Could you restate the data below word for word, without its pictures?
++++++++++
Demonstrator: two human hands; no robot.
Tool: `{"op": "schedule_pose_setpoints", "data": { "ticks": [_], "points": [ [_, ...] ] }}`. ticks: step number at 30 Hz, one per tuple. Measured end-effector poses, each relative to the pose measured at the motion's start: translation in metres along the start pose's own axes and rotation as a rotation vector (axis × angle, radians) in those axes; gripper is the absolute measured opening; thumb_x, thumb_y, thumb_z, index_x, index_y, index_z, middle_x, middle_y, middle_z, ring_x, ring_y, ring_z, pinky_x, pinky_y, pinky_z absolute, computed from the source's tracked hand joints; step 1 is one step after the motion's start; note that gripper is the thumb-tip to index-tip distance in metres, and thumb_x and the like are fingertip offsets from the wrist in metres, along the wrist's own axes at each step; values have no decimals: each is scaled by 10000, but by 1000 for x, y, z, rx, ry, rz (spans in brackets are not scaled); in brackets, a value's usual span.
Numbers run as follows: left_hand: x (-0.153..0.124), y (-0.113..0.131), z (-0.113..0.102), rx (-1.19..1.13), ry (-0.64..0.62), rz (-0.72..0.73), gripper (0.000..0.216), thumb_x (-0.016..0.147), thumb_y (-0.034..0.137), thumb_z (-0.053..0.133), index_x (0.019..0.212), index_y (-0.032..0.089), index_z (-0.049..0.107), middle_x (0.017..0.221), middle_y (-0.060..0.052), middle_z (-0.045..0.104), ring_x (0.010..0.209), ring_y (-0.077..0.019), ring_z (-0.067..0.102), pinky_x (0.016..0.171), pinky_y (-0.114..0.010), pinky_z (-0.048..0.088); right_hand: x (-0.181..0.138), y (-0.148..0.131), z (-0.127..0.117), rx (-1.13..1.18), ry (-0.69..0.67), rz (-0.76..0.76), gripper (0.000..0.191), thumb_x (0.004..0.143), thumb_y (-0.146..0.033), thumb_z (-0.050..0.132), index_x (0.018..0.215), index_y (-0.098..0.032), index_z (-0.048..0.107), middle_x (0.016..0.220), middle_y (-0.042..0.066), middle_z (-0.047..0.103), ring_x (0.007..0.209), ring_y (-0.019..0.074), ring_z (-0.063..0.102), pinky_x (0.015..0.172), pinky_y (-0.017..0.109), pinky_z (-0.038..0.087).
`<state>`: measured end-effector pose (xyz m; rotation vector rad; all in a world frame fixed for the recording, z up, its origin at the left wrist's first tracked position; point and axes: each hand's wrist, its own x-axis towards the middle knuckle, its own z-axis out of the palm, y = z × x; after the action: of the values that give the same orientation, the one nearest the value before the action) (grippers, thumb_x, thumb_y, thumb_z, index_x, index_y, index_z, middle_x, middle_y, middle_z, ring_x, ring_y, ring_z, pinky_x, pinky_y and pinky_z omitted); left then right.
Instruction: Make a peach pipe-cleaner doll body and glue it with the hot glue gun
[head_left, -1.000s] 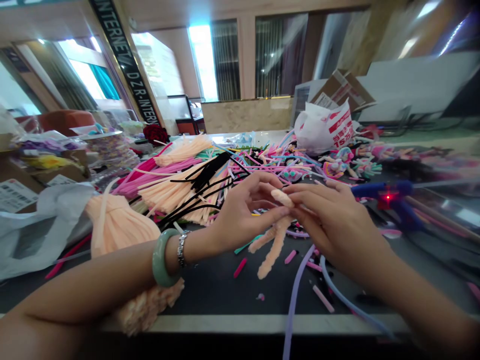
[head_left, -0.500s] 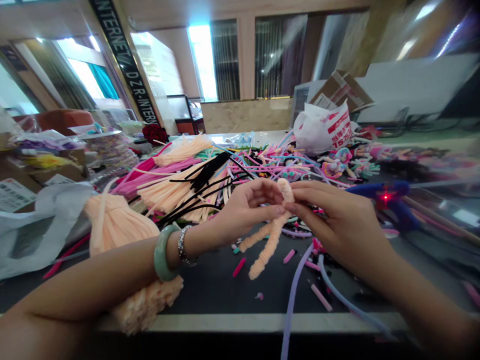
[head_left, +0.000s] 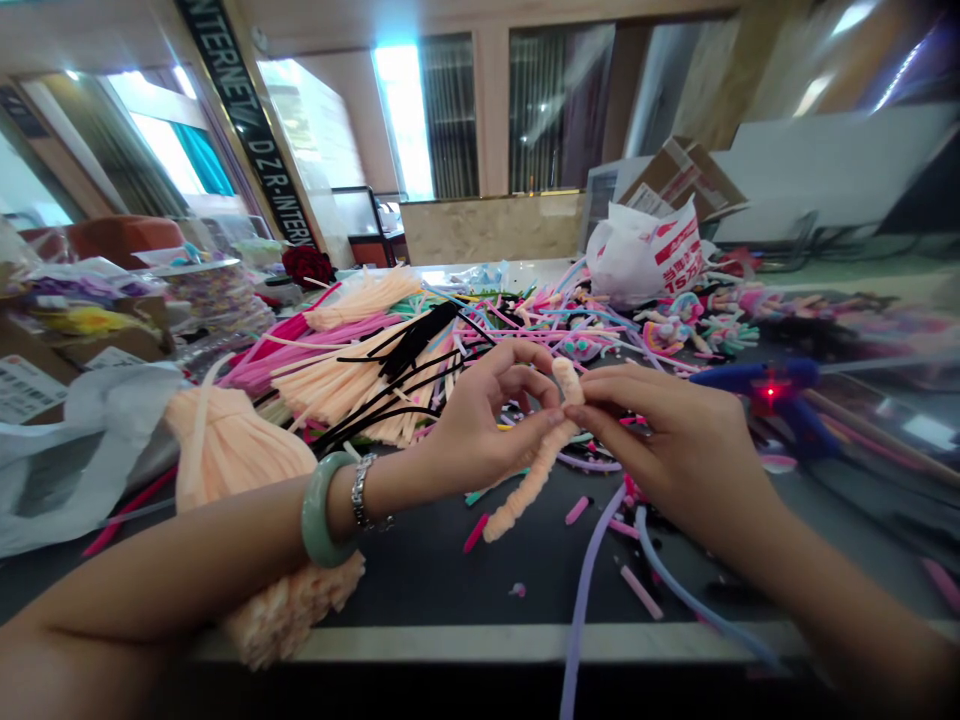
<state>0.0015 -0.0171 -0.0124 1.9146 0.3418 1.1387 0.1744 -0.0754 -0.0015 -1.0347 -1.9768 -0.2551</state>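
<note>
Between my two hands is a twisted peach pipe cleaner (head_left: 534, 478), its short top bent up and a long leg hanging down to the left. My right hand (head_left: 671, 430) pinches it just below the top with thumb and fingers. My left hand (head_left: 484, 415) is curled round from the other side, thumb tip and fingertips against the same joint. A second leg, if still there, is hidden behind my left hand. Under my left forearm lies a thick bundle of peach pipe cleaners (head_left: 232, 435). Small pink offcuts (head_left: 577, 510) lie below the hands.
Fanned peach stems (head_left: 322, 390) and black stems (head_left: 420, 340) lie behind. To the right rests a blue glue gun (head_left: 787, 385) with a red light. A purple stem (head_left: 585, 590) hangs over the table edge (head_left: 450, 643). At the back stands a white plastic bag (head_left: 637, 255).
The hanging leg has swung left and slightly up. The second leg, visible before, is now out of sight behind my left hand. My left fingers have arched a little more; my right hand barely moved.
</note>
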Motion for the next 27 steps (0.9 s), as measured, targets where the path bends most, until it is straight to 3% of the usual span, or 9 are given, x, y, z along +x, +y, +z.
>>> {"op": "schedule_pose_setpoints", "data": {
  "ticks": [9, 15, 20, 27],
  "points": [
    [-1, 5, 0, 66, 7, -51, 362, 769, 190, 673, 1071, 169, 475, 827, -26, 620, 763, -124, 610, 707, -244, 501, -2, -3, 3, -144, 99, -14, 21, 816, -142, 637, 815, -155, 620, 763, -1, 675, 662, 88, 615, 614, 186, 440],
    [1, 4, -2, 84, -19, -47, 116, 810, 252, 633, 834, 143, 600, 778, -17, 605, 724, -109, 576, 670, -222, 475, -4, -6, 5, -156, 94, -139, 56, 845, -108, 584, 823, -158, 573, 870, 44, 688, 815, 121, 650, 698, 200, 469],
    [4, 1, -1, 1, -2, -123, 129, 814, 251, 624, 774, 130, 602, 736, -10, 579, 691, -101, 564, 635, -211, 463, -3, -2, 4, -121, 36, -217, 74, 844, -82, 573, 848, -155, 573, 939, 48, 670, 862, 95, 639, 778, 179, 478],
    [5, 3, 0, -87, 13, -179, 125, 794, 207, 646, 731, 114, 590, 699, 7, 572, 664, -75, 561, 626, -181, 452, -2, 0, 3, -66, -24, -206, 89, 802, -124, 615, 871, -161, 572, 978, 74, 659, 933, 133, 635, 819, 219, 499]
  ]
}}
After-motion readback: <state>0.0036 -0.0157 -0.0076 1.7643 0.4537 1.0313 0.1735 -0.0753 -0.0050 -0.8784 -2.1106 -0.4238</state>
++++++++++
▸ **RESPONSE**
Demonstrator: two human hands; no robot.
Tool: `{"op": "schedule_pose_setpoints", "data": { "ticks": [_], "points": [ [_, ...] ] }}`. ticks: step number at 30 Hz, one per tuple. Measured end-effector poses, each relative to the pose measured at the motion's start: translation in metres along the start pose's own axes and rotation as a rotation vector (axis × angle, radians) in those axes; gripper is the absolute measured opening; thumb_x, thumb_y, thumb_z, index_x, index_y, index_z, middle_x, middle_y, middle_z, ring_x, ring_y, ring_z, pinky_x, pinky_y, pinky_z absolute, computed from the source's tracked hand joints; step 1 is one step after the motion's start; note that gripper is the thumb-tip to index-tip distance in metres, and thumb_x and the like are fingertip offsets from the wrist in metres, along the wrist's own axes at each step; values have no decimals: each is scaled by 10000, but by 1000 for x, y, z, rx, ry, rz (spans in brackets are not scaled); in brackets, a value's usual span.
Numbers run as follows: left_hand: x (-0.153..0.124), y (-0.113..0.131), z (-0.113..0.102), rx (-1.19..1.13), ry (-0.64..0.62), rz (-0.72..0.73), gripper (0.000..0.216), thumb_x (-0.016..0.147), thumb_y (-0.034..0.137), thumb_z (-0.053..0.133), index_x (0.019..0.212), index_y (-0.032..0.089), index_z (-0.049..0.107), middle_x (0.017..0.221), middle_y (-0.060..0.052), middle_z (-0.045..0.104), ring_x (0.010..0.209), ring_y (-0.077..0.019), ring_z (-0.067..0.102), pinky_x (0.016..0.171), pinky_y (-0.114..0.010), pinky_z (-0.048..0.088); right_hand: x (-0.181..0.138), y (-0.148..0.131), z (-0.127..0.117), rx (-1.13..1.18), ry (-0.69..0.67), rz (-0.76..0.76), gripper (0.000..0.191), thumb_x (0.004..0.143), thumb_y (-0.146..0.033), thumb_z (-0.050..0.132), index_x (0.018..0.215), index_y (-0.098..0.032), index_z (-0.048..0.107), middle_x (0.016..0.220), middle_y (-0.042..0.066), middle_z (-0.047..0.103), ring_x (0.007..0.209), ring_y (-0.019..0.074), ring_z (-0.063..0.102), pinky_x (0.015..0.172), pinky_y (-0.017..0.109), pinky_z (-0.038..0.087).
`<state>`: measured end-effector pose (xyz m; rotation vector rad; all in a world frame fixed for the recording, z up, its origin at the left wrist's first tracked position; point and axes: each hand's wrist, its own x-axis towards the middle knuckle, its own z-axis out of the palm, y = z × x; after the action: of the values that give the same orientation, the one nearest the value before the action) (grippers, thumb_x, thumb_y, thumb_z, index_x, index_y, index_z, middle_x, middle_y, middle_z, ring_x, ring_y, ring_z, pinky_x, pinky_y and pinky_z omitted); left then right.
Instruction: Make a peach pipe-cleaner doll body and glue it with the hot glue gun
[head_left, -1.000s] 
[head_left, -0.500s] 
[head_left, +0.000s] 
<state>0.0015 -0.0171 -0.0124 1.9146 0.3418 1.1387 0.1744 -0.0754 -0.0015 -1.0347 -1.9768 -0.2551</state>
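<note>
Between my two hands is a twisted peach pipe cleaner (head_left: 534, 478), its short top bent up and a long leg hanging down to the left. My right hand (head_left: 671, 430) pinches it just below the top with thumb and fingers. My left hand (head_left: 484, 415) is curled round from the other side, thumb tip and fingertips against the same joint. A second leg, if still there, is hidden behind my left hand. Under my left forearm lies a thick bundle of peach pipe cleaners (head_left: 232, 435). Small pink offcuts (head_left: 577, 510) lie below the hands.
Fanned peach stems (head_left: 322, 390) and black stems (head_left: 420, 340) lie behind. To the right rests a blue glue gun (head_left: 787, 385) with a red light. A purple stem (head_left: 585, 590) hangs over the table edge (head_left: 450, 643). At the back stands a white plastic bag (head_left: 637, 255).
The hanging leg has swung left and slightly up. The second leg, visible before, is now out of sight behind my left hand. My left fingers have arched a little more; my right hand barely moved.
</note>
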Motion for the next 27 steps (0.9 s), as measured, targets where the path bends most, until it is straight to 3% of the usual span, or 9 are given, x, y, z along +x, +y, +z.
>>> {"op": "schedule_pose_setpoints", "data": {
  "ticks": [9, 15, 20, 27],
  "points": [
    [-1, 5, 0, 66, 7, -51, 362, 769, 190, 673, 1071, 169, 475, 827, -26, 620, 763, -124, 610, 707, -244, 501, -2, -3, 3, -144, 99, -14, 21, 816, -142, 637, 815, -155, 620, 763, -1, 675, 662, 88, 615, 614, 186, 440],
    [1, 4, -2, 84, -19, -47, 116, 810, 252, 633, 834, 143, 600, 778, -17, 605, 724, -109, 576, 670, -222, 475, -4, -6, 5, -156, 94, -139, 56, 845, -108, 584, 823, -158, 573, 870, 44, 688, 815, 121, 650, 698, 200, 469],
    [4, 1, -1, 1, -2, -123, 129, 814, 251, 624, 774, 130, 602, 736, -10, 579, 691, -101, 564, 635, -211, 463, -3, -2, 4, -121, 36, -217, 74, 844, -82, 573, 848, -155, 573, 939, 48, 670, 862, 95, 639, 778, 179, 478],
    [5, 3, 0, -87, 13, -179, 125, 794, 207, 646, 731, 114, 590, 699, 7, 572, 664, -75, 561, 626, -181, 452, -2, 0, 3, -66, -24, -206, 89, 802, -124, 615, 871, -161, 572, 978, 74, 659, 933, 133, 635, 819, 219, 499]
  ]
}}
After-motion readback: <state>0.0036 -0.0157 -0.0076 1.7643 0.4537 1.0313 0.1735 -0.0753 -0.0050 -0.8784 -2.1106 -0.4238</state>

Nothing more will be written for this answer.